• _Exercise directions_
Starting at the line that contains "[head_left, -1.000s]" and stopping after the line that contains "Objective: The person", transcribe the listing below exactly; do not include any pictures.

• _Supplied information_
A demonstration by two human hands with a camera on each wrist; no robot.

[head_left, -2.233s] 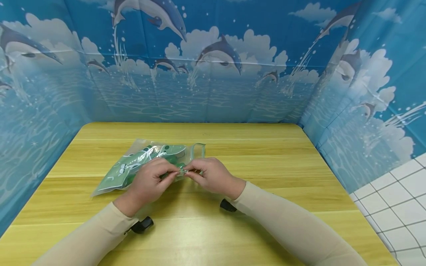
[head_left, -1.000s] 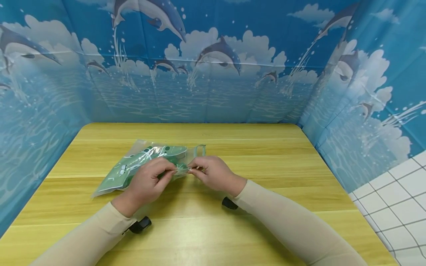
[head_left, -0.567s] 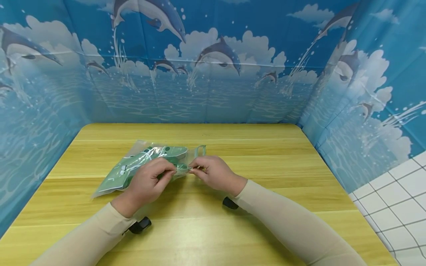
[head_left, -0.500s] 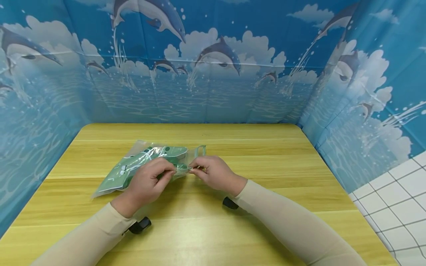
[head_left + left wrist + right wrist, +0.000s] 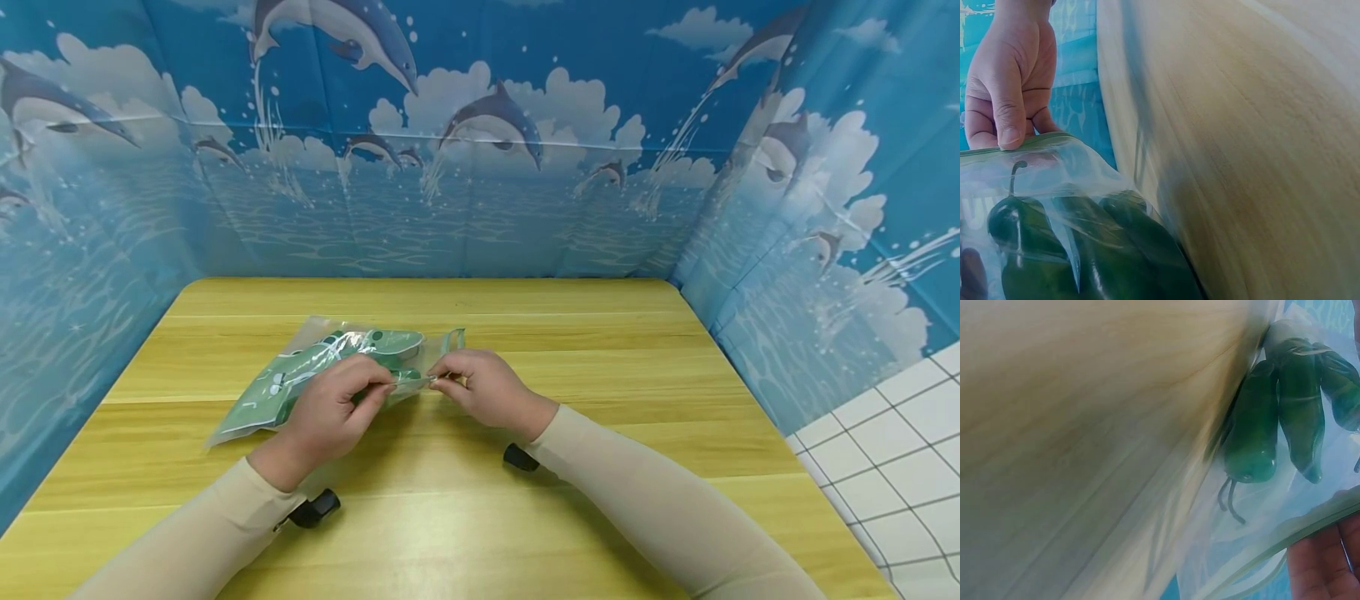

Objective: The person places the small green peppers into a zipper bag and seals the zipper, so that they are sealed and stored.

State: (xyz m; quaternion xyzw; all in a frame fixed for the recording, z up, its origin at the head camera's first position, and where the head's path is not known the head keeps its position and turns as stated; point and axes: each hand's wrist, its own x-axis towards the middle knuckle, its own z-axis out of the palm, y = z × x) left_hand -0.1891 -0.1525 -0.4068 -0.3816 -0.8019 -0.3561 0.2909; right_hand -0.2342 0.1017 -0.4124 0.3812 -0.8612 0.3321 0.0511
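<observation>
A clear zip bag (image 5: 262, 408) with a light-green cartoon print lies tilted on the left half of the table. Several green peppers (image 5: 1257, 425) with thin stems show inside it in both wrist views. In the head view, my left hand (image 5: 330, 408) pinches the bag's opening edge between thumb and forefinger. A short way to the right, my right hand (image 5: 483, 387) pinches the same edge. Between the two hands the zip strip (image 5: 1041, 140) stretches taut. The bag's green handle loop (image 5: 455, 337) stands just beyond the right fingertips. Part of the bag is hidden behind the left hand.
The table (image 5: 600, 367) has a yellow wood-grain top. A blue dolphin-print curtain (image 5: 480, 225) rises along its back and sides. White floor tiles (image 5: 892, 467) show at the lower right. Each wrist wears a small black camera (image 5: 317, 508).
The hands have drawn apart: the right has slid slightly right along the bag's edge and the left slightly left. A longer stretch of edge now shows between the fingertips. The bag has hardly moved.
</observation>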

• _Output of the task_
[head_left, -1.000s] 
[head_left, -0.567s] 
[head_left, -0.500s] 
[head_left + left wrist + right wrist, +0.000s] 

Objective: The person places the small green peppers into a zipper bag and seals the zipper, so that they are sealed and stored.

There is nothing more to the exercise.